» Task details: In the records below, begin at the line containing "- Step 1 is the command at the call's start" and end at the line containing "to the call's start"; quote every line in that span exactly, including both boundary lines, and no others.
■ ■ ■ ■
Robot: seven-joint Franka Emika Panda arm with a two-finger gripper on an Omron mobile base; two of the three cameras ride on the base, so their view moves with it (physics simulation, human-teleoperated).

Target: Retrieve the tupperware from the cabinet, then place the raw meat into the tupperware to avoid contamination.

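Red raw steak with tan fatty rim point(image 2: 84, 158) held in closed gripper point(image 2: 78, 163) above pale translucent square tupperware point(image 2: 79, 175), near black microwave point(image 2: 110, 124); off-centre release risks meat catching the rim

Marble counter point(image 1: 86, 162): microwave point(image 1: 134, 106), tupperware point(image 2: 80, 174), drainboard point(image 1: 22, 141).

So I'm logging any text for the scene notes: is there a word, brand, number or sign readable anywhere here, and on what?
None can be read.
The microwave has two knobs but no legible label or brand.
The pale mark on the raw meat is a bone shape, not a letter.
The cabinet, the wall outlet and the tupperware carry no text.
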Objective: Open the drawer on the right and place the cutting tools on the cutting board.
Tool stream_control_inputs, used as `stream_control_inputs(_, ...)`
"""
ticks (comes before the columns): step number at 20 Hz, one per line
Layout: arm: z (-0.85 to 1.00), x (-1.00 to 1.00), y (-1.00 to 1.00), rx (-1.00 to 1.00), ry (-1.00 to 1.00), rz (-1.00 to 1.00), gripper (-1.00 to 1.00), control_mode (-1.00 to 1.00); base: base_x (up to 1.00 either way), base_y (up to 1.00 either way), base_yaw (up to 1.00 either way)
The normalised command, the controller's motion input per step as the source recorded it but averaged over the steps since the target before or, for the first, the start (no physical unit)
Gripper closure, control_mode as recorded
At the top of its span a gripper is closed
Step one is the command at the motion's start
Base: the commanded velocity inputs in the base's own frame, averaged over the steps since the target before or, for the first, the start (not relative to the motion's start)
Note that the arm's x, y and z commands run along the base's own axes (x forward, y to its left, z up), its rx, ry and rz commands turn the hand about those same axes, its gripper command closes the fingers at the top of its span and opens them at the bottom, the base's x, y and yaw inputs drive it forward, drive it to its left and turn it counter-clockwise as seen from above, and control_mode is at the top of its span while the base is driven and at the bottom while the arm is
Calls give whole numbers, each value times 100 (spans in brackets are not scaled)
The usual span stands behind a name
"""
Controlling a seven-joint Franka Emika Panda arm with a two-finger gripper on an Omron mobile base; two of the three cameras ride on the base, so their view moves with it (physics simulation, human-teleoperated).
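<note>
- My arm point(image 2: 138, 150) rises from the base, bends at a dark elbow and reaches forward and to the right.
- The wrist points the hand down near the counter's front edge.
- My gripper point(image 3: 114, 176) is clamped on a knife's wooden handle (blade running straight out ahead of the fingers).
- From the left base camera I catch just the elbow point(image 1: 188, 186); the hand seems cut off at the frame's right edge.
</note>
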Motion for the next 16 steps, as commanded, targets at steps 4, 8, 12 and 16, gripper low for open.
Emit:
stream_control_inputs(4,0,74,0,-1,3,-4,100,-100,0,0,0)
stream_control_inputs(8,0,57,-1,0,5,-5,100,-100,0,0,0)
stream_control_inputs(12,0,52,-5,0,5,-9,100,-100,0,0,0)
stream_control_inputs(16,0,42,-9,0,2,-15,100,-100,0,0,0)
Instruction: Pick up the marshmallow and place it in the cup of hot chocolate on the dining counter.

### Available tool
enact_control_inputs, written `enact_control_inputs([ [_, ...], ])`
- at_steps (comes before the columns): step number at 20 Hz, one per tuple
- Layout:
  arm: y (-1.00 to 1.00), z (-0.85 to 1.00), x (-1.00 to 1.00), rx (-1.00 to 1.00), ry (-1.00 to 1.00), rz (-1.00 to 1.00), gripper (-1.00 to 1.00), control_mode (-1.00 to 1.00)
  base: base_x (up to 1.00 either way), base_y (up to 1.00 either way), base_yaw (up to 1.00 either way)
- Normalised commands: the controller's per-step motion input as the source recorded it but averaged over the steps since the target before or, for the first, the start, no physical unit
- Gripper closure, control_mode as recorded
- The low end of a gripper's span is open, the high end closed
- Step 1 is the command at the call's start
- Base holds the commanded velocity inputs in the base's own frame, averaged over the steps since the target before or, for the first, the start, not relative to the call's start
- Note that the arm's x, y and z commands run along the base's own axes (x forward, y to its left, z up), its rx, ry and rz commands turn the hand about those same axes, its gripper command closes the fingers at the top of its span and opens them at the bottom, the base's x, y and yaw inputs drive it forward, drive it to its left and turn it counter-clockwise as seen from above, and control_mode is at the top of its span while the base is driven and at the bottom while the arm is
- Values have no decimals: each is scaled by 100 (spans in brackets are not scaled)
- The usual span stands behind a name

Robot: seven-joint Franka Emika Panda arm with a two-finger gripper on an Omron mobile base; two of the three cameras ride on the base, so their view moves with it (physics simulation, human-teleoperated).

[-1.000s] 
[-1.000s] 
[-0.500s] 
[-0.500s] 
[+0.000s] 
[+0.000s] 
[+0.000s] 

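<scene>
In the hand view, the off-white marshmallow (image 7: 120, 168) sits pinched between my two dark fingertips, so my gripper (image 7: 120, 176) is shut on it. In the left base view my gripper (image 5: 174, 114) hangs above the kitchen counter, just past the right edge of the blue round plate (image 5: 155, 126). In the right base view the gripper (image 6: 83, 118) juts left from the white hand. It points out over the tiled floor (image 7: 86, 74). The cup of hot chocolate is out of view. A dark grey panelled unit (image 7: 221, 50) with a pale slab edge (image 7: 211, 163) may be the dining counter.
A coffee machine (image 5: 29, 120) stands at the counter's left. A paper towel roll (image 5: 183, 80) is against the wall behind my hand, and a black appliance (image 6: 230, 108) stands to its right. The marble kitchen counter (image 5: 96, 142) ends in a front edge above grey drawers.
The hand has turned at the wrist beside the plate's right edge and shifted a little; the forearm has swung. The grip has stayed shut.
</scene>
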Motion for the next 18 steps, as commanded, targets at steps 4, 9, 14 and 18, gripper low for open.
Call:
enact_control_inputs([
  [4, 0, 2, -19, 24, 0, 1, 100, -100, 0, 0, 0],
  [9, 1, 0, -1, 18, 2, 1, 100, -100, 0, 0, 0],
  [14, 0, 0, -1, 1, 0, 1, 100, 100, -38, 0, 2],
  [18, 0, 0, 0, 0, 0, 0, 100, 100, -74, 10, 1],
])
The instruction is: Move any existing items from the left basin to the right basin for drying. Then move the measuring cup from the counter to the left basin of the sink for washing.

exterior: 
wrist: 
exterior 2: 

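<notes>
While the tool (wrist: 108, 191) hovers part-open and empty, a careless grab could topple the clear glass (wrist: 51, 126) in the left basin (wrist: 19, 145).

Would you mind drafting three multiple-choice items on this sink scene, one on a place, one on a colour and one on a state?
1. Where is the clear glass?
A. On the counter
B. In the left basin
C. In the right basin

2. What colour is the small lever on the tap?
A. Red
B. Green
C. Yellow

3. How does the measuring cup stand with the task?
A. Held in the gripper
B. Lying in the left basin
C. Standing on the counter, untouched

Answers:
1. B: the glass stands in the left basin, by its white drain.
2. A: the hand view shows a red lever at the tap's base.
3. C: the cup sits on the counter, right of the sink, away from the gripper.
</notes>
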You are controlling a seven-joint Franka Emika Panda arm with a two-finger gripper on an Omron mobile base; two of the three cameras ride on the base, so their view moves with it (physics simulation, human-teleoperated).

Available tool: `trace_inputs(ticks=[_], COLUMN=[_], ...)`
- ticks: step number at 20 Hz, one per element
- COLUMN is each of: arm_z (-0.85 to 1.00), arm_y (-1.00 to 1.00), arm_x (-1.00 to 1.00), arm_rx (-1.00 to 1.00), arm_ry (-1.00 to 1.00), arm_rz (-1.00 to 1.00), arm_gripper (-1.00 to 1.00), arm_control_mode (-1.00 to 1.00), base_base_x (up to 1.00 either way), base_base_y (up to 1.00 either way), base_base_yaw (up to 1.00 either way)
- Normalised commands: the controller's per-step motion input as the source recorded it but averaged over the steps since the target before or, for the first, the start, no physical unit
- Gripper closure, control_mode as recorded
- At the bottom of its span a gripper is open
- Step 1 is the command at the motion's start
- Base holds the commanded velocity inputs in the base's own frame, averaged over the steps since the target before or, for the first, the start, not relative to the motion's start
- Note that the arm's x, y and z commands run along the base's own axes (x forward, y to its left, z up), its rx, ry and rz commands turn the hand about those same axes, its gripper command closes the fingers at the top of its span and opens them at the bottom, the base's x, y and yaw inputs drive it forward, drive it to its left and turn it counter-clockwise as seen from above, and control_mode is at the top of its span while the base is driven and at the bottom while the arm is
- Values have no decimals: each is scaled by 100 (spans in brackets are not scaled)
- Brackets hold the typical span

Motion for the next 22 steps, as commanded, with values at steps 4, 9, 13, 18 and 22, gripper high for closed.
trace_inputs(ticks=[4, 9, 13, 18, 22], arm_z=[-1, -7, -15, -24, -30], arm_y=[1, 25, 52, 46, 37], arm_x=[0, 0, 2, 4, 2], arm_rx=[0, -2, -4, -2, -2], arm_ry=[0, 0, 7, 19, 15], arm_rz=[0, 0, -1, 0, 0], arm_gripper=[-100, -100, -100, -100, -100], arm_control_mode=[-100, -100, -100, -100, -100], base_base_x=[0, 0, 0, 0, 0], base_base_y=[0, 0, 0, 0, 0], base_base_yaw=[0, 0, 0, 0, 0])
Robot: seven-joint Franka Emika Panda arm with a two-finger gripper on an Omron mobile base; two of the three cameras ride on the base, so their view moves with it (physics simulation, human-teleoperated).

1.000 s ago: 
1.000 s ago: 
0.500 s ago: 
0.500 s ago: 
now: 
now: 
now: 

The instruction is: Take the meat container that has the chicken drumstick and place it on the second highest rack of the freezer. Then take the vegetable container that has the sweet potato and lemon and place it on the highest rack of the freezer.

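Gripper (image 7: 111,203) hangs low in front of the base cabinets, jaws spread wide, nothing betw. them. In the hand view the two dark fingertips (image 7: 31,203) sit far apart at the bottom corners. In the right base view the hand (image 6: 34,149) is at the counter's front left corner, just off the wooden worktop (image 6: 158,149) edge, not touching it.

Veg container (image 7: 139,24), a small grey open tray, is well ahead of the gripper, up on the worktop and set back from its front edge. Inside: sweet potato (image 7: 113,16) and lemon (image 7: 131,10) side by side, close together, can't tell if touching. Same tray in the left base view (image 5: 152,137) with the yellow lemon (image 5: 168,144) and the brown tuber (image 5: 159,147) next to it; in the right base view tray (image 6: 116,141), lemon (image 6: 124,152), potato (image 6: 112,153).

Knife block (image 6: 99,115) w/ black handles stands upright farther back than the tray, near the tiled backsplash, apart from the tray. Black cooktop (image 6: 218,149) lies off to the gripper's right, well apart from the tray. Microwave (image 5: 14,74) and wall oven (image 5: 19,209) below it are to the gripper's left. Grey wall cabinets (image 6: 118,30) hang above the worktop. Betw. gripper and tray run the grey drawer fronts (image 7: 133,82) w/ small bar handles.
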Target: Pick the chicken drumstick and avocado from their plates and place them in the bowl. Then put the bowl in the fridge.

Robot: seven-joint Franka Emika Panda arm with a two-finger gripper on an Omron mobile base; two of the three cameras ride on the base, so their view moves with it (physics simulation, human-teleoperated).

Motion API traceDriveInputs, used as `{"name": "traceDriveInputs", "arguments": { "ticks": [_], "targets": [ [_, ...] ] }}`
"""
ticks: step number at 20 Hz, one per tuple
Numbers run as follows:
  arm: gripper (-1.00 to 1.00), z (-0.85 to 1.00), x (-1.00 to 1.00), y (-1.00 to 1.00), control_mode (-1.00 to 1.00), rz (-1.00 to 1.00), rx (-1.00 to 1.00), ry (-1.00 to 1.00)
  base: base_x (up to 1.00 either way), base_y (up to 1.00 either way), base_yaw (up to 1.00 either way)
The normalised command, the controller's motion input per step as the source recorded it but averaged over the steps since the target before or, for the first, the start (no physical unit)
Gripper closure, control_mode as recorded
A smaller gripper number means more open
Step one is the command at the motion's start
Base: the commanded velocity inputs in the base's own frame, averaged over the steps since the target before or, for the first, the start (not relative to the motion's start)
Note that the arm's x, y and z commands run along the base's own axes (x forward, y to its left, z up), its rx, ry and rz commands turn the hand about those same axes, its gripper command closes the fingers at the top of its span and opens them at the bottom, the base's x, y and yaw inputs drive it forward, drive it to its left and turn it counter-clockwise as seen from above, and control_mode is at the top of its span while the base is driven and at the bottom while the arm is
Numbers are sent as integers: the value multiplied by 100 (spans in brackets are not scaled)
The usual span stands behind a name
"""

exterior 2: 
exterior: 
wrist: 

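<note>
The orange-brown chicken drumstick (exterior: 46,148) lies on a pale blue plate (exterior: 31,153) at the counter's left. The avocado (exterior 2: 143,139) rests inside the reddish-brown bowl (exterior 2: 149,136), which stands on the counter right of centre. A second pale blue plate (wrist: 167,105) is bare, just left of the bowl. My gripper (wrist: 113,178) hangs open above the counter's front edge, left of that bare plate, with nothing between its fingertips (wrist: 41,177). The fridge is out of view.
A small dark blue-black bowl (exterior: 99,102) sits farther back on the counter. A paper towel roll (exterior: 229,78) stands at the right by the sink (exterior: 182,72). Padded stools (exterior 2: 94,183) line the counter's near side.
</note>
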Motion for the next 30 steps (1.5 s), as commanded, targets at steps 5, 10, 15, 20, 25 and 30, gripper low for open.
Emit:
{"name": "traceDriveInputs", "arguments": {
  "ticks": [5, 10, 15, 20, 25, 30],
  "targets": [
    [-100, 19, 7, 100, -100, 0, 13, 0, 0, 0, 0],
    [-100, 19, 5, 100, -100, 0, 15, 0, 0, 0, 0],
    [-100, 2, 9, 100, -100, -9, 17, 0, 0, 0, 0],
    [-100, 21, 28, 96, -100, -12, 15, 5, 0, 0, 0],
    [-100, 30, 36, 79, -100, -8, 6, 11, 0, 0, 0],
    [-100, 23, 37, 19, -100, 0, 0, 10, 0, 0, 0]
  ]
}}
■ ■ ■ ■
» Your response:
- Step 1 is the command at the call's start
- Base holds the commanded velocity inputs in the base's own frame, averaged over the steps since the target before or, for the first, the start, not relative to the call's start

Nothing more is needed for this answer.